### Exercise requirements:
Every line from the one containing "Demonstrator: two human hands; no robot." through the end of the data is to be copied exactly, and nothing outside that range.

[Stored data]
•••

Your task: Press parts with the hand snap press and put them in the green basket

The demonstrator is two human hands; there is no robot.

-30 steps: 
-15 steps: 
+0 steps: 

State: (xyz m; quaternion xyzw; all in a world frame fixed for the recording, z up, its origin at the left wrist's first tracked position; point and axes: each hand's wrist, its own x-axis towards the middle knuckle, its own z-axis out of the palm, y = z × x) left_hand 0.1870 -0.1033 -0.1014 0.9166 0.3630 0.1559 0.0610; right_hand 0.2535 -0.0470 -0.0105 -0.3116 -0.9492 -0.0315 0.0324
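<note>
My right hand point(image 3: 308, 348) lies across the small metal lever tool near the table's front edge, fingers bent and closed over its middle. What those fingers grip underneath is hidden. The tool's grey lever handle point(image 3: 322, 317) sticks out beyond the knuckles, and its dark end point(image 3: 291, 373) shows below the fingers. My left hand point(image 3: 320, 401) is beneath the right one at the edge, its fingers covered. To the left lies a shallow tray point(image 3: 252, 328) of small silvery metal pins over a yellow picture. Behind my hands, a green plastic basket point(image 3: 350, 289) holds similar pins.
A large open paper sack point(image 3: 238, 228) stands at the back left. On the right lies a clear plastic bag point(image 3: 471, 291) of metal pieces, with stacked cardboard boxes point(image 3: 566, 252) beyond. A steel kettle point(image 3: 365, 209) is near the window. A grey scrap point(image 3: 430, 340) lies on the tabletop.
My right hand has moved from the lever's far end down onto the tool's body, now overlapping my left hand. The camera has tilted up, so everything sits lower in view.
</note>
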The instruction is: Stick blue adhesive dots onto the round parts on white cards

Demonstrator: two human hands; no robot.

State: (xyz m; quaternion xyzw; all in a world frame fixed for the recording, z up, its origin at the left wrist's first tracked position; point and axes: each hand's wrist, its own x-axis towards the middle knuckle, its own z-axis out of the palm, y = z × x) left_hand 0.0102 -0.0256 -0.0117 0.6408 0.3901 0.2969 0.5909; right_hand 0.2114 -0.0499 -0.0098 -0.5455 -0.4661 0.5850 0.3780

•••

### Solution to the problem:
Demonstrator: two human hands; no robot.

State: (xyz m; quaternion xyzw; all in a world frame fixed for the recording, z up, its origin at the left wrist's first tracked position; point and axes: each hand's wrist, its own x-axis towards the middle knuckle, its own z-axis out of the palm, y = z × x) left_hand 0.0102 -0.0256 -0.0117 0.6408 0.3901 0.2969 0.5909; right_hand 0.2114 -0.0499 -0.0098 -0.5455 -0.4661 0.5850 0.3780

The exercise concludes with this answer.